The Sun is Actually a Ginormous Star


You might not know that the Sun is actually a star, which the Earth and other planets orbit around. A glowing ball of plasma, the Sun is a gaseous state of matter. This plasma ball’s surface temperature is over 9,900° Fahrenheit!

Because the Sun is so bright and hot and contains gases, it has no solid surface. At the core of this star, hydrogen changes into helium through a chain of thermonuclear reactions. This makes the Sun shine brightly by generating heat. This chain of reactions also creates intense outward pressure that balances with the Sun’s strong gravitational pull.

Born about 4.6 billion years ago, the Sun has an interior made up of three zones. The innermost zone, the core, takes up approximately 20 percent of the Sun’s radius. The second is the radioactive zone, which extends to 70 percent of the solar radius. The third, the convective zone, is the outermost zone and spans 30 percent of the Sun’s radius. Here, gas is heated by the radioactive zone below and rises in convection cells to the star’s surface, where it spreads out and cools before sinking again.

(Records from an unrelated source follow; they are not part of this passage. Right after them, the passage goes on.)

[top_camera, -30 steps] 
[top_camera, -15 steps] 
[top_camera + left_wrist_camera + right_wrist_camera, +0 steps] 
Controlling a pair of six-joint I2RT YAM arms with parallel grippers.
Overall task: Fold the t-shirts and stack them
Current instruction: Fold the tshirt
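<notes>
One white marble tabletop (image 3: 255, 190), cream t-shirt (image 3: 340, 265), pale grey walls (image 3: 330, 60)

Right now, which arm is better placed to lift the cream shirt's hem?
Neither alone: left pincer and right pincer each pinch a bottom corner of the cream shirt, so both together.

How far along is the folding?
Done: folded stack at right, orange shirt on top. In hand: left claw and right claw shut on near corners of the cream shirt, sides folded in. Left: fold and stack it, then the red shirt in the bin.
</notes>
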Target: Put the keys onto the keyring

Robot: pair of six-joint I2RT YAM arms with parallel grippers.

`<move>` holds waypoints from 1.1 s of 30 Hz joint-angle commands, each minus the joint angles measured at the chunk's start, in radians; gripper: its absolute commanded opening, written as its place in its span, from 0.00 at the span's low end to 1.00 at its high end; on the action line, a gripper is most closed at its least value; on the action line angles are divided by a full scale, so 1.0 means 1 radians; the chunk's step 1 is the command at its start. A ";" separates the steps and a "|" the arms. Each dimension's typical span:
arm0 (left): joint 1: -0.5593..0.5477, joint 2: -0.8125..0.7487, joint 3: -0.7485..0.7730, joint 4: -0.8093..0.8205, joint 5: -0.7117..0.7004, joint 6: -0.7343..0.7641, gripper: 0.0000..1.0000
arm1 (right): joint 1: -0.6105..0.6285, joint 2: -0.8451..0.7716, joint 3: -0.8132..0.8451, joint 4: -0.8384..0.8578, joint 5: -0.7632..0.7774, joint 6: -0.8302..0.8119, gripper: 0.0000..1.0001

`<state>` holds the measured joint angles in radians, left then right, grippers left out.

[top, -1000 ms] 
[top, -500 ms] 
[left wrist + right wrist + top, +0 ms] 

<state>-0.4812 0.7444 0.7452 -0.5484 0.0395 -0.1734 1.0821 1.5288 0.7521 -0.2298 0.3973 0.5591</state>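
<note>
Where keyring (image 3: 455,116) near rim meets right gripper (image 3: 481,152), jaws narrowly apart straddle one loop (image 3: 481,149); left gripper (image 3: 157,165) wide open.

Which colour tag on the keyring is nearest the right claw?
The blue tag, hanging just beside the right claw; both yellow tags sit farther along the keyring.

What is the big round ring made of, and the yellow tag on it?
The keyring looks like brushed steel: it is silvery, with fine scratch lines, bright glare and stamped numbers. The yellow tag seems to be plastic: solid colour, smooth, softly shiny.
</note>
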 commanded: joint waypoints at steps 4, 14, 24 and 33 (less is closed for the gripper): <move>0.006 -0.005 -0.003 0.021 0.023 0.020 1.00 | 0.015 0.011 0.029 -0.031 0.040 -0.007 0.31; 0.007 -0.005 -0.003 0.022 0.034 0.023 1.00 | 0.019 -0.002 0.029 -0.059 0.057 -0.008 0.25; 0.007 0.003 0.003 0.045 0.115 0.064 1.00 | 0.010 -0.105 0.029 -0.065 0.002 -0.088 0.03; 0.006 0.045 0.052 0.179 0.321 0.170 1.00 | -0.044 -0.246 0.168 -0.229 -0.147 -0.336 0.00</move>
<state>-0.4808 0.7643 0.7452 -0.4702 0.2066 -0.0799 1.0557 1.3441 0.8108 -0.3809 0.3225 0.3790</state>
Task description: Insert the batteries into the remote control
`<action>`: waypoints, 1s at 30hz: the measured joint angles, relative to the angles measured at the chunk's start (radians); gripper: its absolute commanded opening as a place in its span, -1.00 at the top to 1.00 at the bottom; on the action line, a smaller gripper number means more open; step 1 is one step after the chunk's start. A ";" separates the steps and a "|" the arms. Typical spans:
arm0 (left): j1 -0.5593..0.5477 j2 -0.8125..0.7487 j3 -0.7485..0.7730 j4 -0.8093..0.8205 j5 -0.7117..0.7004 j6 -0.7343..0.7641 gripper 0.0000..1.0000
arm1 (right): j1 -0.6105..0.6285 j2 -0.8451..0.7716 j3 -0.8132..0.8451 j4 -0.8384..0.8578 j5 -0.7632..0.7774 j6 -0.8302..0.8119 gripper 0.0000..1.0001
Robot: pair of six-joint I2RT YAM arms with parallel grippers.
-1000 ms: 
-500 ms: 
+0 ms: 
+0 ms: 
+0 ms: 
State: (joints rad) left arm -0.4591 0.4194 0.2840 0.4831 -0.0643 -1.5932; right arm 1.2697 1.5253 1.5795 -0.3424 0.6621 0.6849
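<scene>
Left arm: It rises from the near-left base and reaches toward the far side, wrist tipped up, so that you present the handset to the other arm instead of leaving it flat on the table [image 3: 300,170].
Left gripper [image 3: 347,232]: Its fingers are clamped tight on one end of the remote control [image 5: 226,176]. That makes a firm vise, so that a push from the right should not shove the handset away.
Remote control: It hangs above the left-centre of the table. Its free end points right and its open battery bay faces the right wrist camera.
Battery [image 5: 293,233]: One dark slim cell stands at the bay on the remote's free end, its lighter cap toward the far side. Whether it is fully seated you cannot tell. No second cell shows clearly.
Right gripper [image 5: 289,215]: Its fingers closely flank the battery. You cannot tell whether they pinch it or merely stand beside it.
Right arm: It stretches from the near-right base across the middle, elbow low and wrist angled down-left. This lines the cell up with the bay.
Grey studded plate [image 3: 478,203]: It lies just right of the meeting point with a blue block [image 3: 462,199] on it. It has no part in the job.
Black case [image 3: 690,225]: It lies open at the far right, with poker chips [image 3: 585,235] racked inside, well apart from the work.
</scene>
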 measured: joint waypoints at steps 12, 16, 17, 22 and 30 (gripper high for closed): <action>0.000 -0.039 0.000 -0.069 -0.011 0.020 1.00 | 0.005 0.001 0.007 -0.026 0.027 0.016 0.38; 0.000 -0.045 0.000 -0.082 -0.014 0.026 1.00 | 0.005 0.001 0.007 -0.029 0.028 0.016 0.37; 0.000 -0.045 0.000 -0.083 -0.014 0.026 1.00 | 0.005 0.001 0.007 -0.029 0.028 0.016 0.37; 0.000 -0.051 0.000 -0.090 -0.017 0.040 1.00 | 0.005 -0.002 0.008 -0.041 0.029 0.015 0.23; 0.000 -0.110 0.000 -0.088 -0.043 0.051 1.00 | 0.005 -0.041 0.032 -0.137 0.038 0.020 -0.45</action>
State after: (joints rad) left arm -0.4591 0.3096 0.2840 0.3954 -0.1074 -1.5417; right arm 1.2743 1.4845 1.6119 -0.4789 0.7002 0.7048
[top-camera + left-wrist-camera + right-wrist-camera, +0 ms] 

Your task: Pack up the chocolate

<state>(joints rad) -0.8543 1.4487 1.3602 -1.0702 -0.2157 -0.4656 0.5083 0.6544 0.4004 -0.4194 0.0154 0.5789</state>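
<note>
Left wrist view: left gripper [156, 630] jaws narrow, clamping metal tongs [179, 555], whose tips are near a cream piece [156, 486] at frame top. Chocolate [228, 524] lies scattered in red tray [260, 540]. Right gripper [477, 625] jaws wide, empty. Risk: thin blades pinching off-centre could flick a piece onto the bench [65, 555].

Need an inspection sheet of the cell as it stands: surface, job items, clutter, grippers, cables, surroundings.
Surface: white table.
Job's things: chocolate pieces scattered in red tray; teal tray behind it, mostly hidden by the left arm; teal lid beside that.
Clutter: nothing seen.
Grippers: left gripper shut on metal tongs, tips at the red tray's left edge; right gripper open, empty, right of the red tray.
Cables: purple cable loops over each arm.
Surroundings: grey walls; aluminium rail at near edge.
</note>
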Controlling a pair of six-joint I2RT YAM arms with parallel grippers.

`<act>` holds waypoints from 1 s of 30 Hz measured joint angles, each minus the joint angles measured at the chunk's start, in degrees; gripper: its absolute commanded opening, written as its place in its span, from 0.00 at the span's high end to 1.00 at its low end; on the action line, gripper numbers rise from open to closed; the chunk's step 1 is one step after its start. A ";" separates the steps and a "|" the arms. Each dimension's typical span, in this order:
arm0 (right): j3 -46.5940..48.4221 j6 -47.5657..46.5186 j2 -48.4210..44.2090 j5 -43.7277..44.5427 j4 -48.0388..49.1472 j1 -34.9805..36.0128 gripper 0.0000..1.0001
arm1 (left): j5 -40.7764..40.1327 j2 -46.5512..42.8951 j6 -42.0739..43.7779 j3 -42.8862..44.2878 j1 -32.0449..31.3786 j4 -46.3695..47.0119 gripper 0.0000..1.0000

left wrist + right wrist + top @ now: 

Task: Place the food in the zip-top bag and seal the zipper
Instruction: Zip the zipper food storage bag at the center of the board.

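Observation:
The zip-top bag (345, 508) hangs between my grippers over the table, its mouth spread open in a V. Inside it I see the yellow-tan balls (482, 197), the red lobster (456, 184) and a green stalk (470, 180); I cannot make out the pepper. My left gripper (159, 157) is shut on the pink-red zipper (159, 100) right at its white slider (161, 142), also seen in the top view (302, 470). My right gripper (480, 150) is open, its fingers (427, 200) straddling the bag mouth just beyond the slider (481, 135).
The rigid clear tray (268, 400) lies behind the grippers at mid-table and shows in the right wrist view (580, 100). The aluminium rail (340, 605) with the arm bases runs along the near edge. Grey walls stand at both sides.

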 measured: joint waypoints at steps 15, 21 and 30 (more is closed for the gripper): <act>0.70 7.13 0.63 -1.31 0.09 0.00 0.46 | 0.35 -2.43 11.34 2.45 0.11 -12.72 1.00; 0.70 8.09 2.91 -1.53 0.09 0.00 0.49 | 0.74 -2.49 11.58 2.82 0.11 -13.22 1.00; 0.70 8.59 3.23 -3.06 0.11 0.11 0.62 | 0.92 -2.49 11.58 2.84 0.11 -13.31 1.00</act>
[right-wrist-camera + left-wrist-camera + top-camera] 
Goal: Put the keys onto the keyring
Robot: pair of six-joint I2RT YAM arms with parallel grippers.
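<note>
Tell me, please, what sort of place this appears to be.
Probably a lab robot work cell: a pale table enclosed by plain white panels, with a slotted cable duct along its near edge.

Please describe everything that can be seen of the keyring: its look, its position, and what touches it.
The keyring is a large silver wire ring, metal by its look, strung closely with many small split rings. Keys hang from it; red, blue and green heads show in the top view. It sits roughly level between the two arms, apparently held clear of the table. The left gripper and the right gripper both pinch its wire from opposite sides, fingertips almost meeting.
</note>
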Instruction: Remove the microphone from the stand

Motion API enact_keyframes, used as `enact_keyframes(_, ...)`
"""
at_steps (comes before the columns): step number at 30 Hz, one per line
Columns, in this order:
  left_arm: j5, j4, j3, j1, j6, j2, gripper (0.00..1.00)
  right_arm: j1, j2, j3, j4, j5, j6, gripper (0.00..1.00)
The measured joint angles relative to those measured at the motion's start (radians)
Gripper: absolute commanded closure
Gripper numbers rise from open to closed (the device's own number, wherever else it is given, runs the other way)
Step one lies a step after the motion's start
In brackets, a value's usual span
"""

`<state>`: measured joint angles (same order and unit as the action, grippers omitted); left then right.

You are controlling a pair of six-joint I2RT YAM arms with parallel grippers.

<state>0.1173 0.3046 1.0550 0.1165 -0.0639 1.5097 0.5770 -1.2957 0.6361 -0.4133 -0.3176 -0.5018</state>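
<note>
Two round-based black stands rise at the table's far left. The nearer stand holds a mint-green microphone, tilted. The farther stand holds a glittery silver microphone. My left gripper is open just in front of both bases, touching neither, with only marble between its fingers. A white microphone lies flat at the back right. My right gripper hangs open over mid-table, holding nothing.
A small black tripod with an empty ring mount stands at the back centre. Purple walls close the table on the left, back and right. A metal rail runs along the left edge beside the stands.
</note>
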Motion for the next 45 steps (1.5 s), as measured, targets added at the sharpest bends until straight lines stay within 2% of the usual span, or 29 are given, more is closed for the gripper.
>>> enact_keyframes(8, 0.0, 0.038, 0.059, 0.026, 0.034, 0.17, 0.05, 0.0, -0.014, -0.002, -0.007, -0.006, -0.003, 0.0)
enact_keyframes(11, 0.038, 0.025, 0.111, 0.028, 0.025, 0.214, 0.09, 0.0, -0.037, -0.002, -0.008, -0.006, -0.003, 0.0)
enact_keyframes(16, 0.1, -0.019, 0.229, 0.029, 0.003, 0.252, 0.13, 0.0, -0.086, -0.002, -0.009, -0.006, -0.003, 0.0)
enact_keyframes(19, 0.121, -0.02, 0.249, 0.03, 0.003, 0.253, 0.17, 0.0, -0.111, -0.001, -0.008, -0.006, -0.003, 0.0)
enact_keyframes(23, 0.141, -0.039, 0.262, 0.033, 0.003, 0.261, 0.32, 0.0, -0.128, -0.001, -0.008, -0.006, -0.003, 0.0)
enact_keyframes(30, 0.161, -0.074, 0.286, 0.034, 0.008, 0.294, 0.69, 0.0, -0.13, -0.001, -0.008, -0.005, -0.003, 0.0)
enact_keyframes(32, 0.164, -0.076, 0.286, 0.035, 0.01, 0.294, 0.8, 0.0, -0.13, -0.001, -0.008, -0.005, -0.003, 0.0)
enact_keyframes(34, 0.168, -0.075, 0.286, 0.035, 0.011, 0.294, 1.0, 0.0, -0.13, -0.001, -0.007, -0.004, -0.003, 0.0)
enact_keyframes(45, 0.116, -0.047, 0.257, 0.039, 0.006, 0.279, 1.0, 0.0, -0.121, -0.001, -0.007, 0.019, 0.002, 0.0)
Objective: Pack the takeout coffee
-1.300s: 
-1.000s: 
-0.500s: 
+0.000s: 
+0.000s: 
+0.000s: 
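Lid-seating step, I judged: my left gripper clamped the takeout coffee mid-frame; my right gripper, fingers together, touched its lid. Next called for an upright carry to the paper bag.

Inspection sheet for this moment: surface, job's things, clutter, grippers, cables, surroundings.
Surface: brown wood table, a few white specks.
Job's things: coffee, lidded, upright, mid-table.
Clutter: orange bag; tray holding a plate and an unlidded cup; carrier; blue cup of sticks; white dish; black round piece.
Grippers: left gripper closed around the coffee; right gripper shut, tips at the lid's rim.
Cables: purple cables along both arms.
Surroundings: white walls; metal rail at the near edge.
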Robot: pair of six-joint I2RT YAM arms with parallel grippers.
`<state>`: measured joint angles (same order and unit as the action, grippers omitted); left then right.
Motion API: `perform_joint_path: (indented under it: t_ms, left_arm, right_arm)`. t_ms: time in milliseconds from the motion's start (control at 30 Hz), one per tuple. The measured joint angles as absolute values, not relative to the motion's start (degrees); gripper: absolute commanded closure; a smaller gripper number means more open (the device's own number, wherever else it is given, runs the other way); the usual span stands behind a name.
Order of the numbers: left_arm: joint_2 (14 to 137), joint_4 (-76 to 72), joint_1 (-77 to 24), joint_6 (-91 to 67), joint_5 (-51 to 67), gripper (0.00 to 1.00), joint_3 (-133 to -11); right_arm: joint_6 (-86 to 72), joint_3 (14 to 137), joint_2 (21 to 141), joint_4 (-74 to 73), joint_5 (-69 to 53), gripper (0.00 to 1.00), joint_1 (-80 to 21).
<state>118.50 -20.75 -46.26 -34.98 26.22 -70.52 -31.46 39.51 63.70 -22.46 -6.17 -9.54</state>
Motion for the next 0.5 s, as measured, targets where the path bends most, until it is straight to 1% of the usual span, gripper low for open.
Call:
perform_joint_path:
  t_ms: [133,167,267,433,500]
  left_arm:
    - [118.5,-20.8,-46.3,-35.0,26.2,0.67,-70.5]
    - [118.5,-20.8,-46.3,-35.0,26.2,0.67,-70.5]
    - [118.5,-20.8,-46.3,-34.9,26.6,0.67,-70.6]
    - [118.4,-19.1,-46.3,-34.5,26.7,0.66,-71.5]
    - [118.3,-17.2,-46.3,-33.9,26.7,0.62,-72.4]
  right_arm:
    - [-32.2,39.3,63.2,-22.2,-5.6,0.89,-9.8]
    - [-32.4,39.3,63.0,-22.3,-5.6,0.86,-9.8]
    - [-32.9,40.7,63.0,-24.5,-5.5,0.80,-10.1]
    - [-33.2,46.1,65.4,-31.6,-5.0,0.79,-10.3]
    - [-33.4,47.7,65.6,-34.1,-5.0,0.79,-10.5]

Overall, the Sun is about 9.7 times the diameter of Jupiter, which is approximately 11.7 times the size of Earth. This huge star takes 35 days on average to spin once at the poles, but only 25 days—give or take a few—to spin at the equator.

Like all stars, the Sun will eventually burn out and die. But we don’t need to worry about this happening in our lifetime. Scientists predict that it will continue to burn for another six billion years before running out of hydrogen!